*** Supplied data Section Begins ***
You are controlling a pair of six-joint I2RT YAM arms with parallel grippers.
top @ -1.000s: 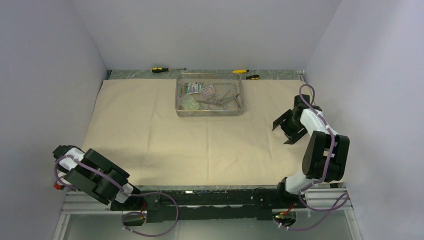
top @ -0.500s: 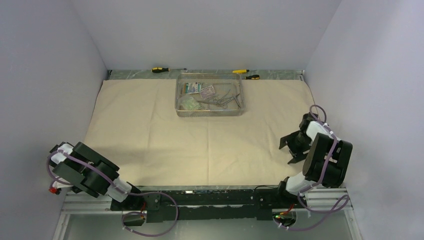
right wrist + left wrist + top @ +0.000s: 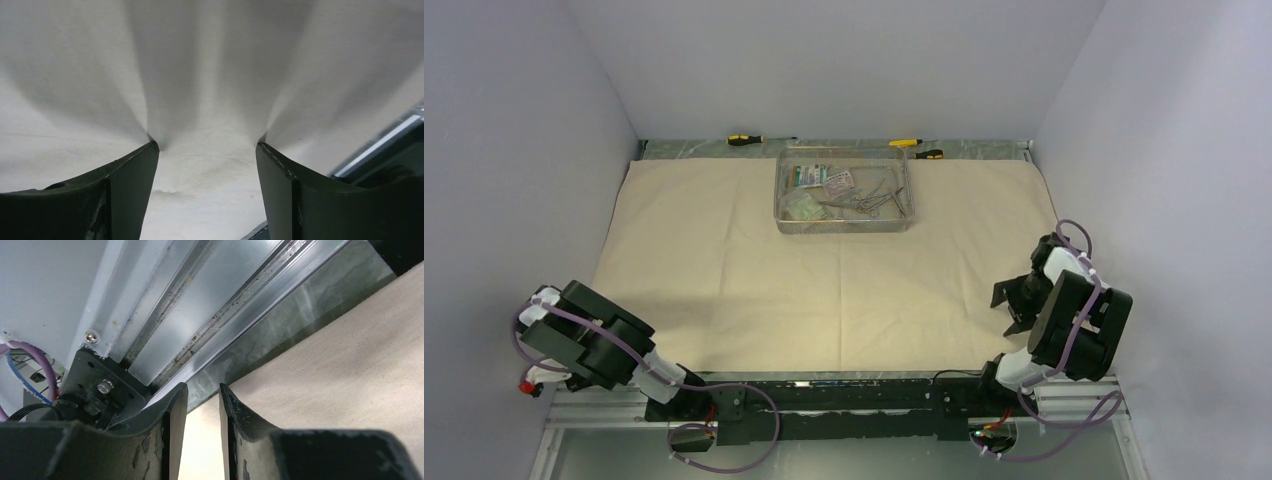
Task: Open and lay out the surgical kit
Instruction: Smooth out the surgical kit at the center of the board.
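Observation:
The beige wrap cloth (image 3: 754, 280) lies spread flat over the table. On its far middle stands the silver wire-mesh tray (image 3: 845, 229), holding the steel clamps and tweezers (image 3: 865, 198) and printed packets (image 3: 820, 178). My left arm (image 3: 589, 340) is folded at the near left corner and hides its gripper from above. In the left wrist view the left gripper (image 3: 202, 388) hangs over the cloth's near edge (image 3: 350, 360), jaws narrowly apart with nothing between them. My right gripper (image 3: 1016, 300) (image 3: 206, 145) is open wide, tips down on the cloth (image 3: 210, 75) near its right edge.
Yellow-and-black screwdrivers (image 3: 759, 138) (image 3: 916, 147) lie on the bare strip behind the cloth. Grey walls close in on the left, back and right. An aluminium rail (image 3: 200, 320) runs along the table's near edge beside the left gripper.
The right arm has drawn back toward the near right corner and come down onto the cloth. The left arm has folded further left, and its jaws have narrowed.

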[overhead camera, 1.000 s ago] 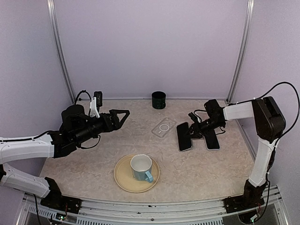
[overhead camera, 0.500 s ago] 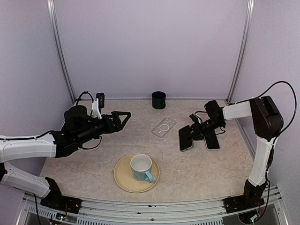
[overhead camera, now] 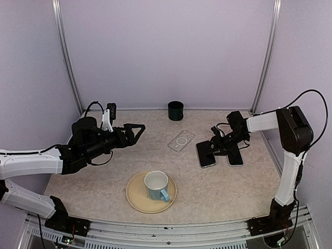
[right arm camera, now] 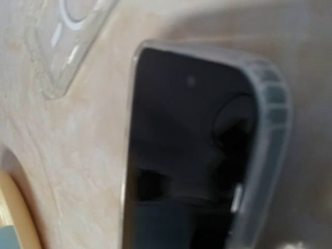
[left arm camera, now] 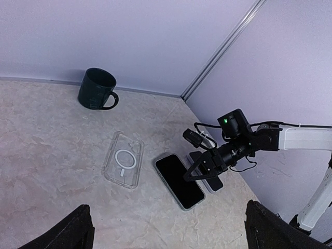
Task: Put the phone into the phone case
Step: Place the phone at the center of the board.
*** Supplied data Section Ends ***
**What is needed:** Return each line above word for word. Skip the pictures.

**Task output:**
You are controlling a pair of six-joint I2RT YAM arms with parallel grippers.
top @ -1.000s: 
top @ -0.500s: 
right wrist + left wrist + top @ +0.000s: 
Task: Open and lay out the surgical kit
Instruction: Smooth out the surgical kit at the center of the board.
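Observation:
The beige wrap cloth (image 3: 754, 280) lies spread flat over the table. On its far middle stands the silver wire-mesh tray (image 3: 845, 229), holding the steel clamps and tweezers (image 3: 865, 198) and printed packets (image 3: 820, 178). My left arm (image 3: 589, 340) is folded at the near left corner and hides its gripper from above. In the left wrist view the left gripper (image 3: 202, 388) hangs over the cloth's near edge (image 3: 350, 360), jaws narrowly apart with nothing between them. My right gripper (image 3: 1016, 300) (image 3: 206, 145) is open wide, tips down on the cloth (image 3: 210, 75) near its right edge.
Yellow-and-black screwdrivers (image 3: 759, 138) (image 3: 916, 147) lie on the bare strip behind the cloth. Grey walls close in on the left, back and right. An aluminium rail (image 3: 200, 320) runs along the table's near edge beside the left gripper.
The right arm has drawn back toward the near right corner and come down onto the cloth. The left arm has folded further left, and its jaws have narrowed.
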
[overhead camera, 1.000 s ago] 
[overhead camera, 0.500 s ago] 
[overhead camera, now] 
[right arm camera, now] 
[left arm camera, now] 
Task: Put the phone into the phone case
Step: Place the phone at the center of the board.

What this exercise needed has been supplied.